Revenue for 2007 increased 30% to $1.2 billion, compared to $897 million in 2006. Adjusted total segment margin increased by 34% to $206 million in 2007, compared to $154 million in 2006. The Partnership’s adjusted EBITDA increased 43% to $133 million in 2007, compared to $93 million in 2006.
For the year ended December 31, 2007, the Partnership recorded a net loss of $20 million, compared to a net loss of $7 million in 2006. The 2007 results included the following non-recurring items: a $21-million loss on debt financing; a $12-million expense, consisting primarily of a nonrecurring charge resulting from the vesting of all long-term incentive plan awards upon the change of ownership of Regency’s general partner; and a $15-million non-cash loss from risk management activities. The 2006 results included the following items: $13 million for fees paid to terminate three, long-term management services contracts in connection with Regency’s initial public offering and the TexStar transaction; an $11-million loss on debt financing; and $3 million of non-cash gains from risk management activities.

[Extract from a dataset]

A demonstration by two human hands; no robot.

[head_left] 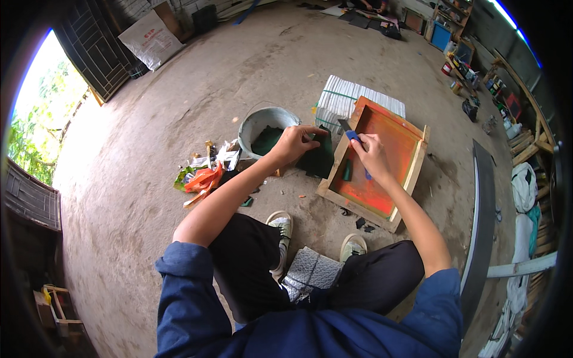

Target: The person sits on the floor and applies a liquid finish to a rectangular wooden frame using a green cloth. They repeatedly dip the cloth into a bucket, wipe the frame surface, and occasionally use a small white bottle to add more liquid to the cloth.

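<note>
The dark green sheet (315,160) is located at the centre of the frame, between the bucket and the tray; its upper edge is pinched by the left hand (296,145). A blue knife (352,136) is gripped in the right hand (373,156), blade pointed toward the sheet. The step in hand is judged to be cutting or trimming; the next move would call for the sheet to be kept taut and fingers clear of the blade. Dark green material (266,141) is contained in the grey bucket (255,123). A green strip (347,170) is held in the orange-stained wooden tray (358,208), right of centre.
</note>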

“This past year was a monumental year for Regency, best defined by GE Energy Financial Services becoming the majority owner of our general partner,” said James W. Hunt, chairman, president and chief executive officer of Regency. “In addition, in 2007, Regency announced three acquisitions, totaling almost $897 million, with a fourth deal announced last week for $85 million. We also completed $78 million in organic growth projects last year. As a result of these initiatives, we have created the momentum needed to drive our growth in the midstream sector for years to come.”
CASH DISTRIBUTIONS
On January 25, 2008, the Partnership announced a cash distribution of 40 cents per outstanding common and subordinated unit for the fourth quarter ended December 31, 2007. This represents a 3% increase in the distribution paid for the previous quarter and a 14% increase over the minimum quarterly distribution. The distribution is equivalent to $1.60 on an annual basis and was paid on February 14, 2008, to unitholders of record at the close of business on February 7, 2008.
In the fourth quarter 2007, Regency generated $27 million in cash available for distribution, representing coverage of 1.6 times the amount required to cover its distribution to common unitholders, and 1.1 times the amount required to cover the distribution to the general partner and all limited partners, including subordinated unitholders.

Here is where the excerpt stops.